ETF investors pile in as gold price falls

Image: Generation Grundeinkommen

On Monday gold staged a bit of a comeback with December futures trading on the Comex market in New York exchanging hands at $1,265.20 an ounce in European trade, up more than $13 from Friday’s close.

Gold has been on the defensive since last Tuesday when heavy selling saw it crash through $1,300 an ounce to a level last seen before the Brexit vote gave it a new leg up. For the week gold lost more than 5% with Friday US jobs numbers pushing the metal below $1,250 for the first time since the beginning of June.

Gold’s weakness gave investors in top physical gold-backed exchange traded fund – SPDR Gold Shares (NYSEARCA: GLD) – an excuse to top up on their holdings. On Friday, investors bought 11.3 tonnes of gold swelling GLD vaults to 958.9 tonnes or 30.8 million ounces.

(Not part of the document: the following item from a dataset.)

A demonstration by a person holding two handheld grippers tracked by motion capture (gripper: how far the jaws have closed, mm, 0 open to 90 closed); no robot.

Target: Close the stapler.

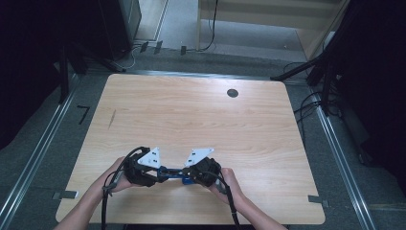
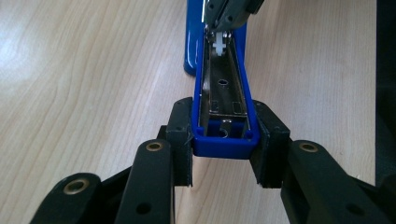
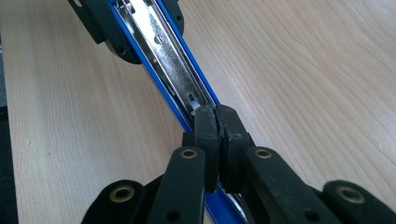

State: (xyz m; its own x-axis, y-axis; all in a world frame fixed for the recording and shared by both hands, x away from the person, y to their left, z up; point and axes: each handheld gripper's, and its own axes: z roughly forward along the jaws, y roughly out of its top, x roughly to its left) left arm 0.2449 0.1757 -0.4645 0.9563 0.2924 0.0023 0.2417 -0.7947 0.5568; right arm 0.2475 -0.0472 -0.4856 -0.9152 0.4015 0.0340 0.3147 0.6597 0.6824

GLD’s holdings hit a 2016 high early July, but some 23.8 tonnes have been pulled out from the fund’s vaults since then, reducing the value of holdings by $3.86 billion as the gold price retreats. Year to date, holdings are up 316 tonnes.

GLD dwarfs other physically-backed gold ETFs holding more than 45% of the global total and after a few dismal years, GLD rise in assets under management in 2016 surpassed the banner years of 2009 and 2010 when investors caught in the global financial crisis and spooked by quantitative easing piled into GLD.

On August 22, 2011 when gold was hitting record highs above $1,900 an ounce GLD became the largest ETF in the world briefly surpassing the venerable SPDR S&P 500 trust at a net asset value of $77.5 billion.

Gold holdings in the trust would peak more than a year later in December 2012 at 1,353 tonnes or 43.5 million ounces. Global ETFs hit a record 2,632 tonnes or 93 million ounces of gold at the time.